En su conferencia Contemplando futuros sísmicos inciertos en el frágil mundo del concreto y la corrupción, dictada en el marco del homenaje realizado por el Instituto de Geofísica de la UNAM al sismólogo Cinna Lomnitz Aronsfrau, el especialista dijo que 85 por ciento de todas las muertes por terremotos ocurren en los países de menores ingresos o en aquellos que aun con ingresos altos tienen un nivel de corrupción mayor.

En lugares como Sumatra, Cachemira, Irán, Afganistán y Haití, los edificios siguen cayendo con los sismos y causando un número significativo de muertes. En ciudades como Teherán, donde no ha habido ningún cambio en los códigos de construcción, se estima que el próximo terremoto podría matar a cerca de un millón de personas, advirtió. 

La ciencia ha avanzado tanto, añadió, que en la Universidad de Colorado se han desarrollado leyes teóricas que, conociendo la magnitud de un sismo, el lugar de ocurrencia, la fragilidad de los edificios y la densidad de población, permiten calcular con precisión el número de muertos y heridos, únicamente 20 minutos después de la ocurrencia del fenómeno.

“Si podemos conocer el número de personas que van a morir en un sismo, incluso antes de que ellas terminen de morir ¿por qué no podemos evitar que mueran?”, insistió.

La respuesta es que los edificios están mal construidos y mal ensamblados. Cuando los especialistas observan las estructuras que se colapsaron en los sismos descubren las fallas en la construcción.

El devastador terremoto de Haití sacó a la luz que los edificios colapsados no tenían estribos y el cemento estaba mezclado con arena de playa, la cual contiene mucha sal y resta fortaleza al material.

En otros lugares se encontraron columnas que no estaban correctamente unidas con los cimientos. Aunque la base sea firme, en un sismo las columnas mal colocadas simplemente se desprenden y caen. Otras veces las construcciones se hacen con acero o cemento barato que no es resistente.

Roger Bilham insistió en que la corrupción es clave, porque los constructores sin escrúpulos evitan la supervisión en momentos cruciales de la obra y después todas las fallas quedan cubiertas por el cemento y la pintura.
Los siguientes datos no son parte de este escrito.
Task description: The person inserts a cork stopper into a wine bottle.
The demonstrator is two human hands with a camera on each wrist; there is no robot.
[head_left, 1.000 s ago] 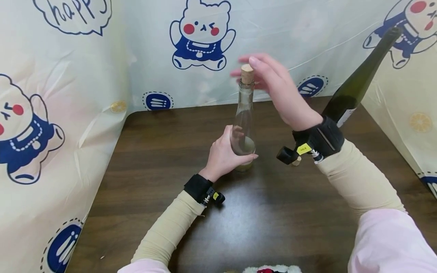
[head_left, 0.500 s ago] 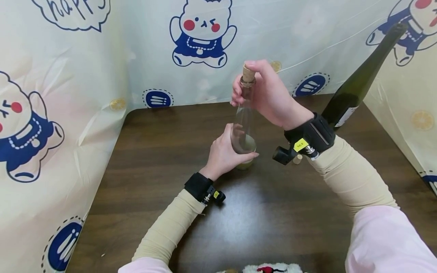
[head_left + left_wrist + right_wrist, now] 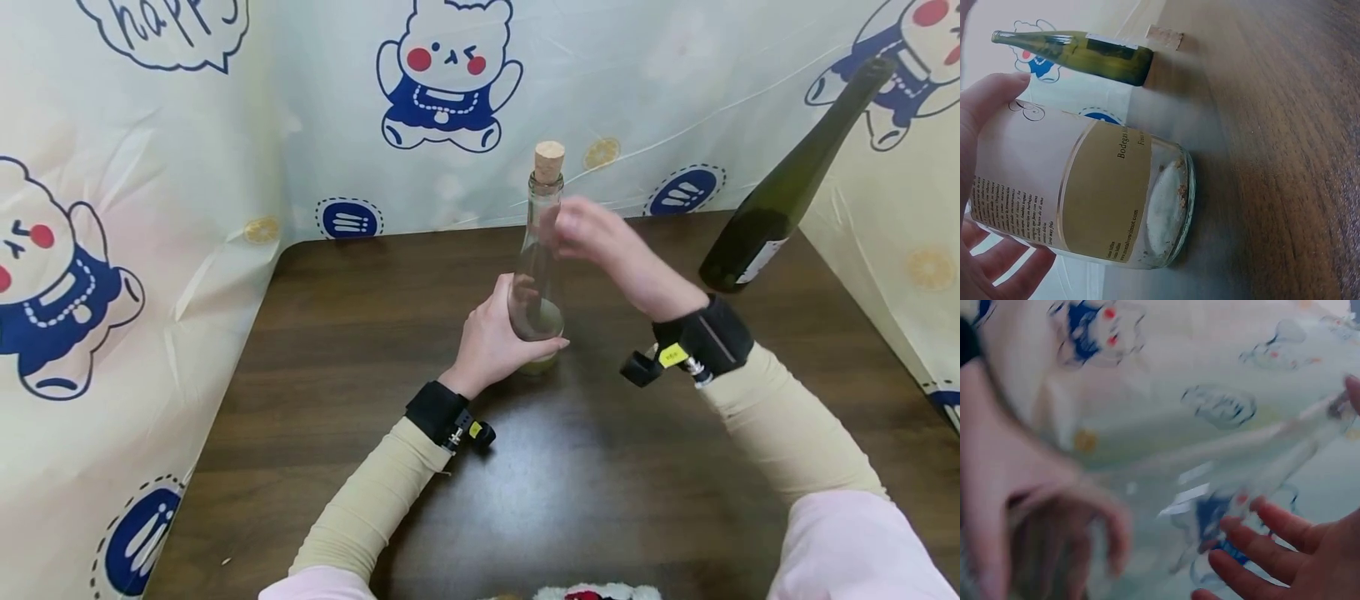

También los gobiernos se interponen entre los conocimientos sismológicos y las construcciones, denunció. En países como India, el gobierno consulta a un sismólogo para saber si puede construir una presa en determinado lugar, si el especialista determina que es riesgoso, la instancia gubernamental consulta a otro sismólogo, y si obtiene la misma respuesta pregunta a otro, hasta que encuentra uno que le diga que está bien construir ahí, dijo.

"Si la gente que ha muerto en los terremotos no se benefició de los avances en sismología, es porque los científicos estamos alejados del usuario final y también porque tememos hablar del peor escenario.”

Un comienzo para evitar que la corrupción se interponga entre el conocimiento y los usuarios, es que las organizaciones que dan el financiamiento de una obra exijan a los constructores videos de cada una de las etapas de la construcción para que puedan constatar que se edificó correctamente.

El investigador de la Universidad de Colorado, reconoció las aportaciones del doctor Cinna Lomnitz Aronsfrau, investigador del Instituto de Geofísica de la UNAM, en el camino de llevar los beneficios del conocimiento sismológico a la sociedad.

En el pasado ambos sismólogos trabajaron juntos en un experimento, realizado en el Lago de Texcoco, que tuvo como objetivo comprender mejor el comportamiento de las ondas sísmicas en suelos blandos.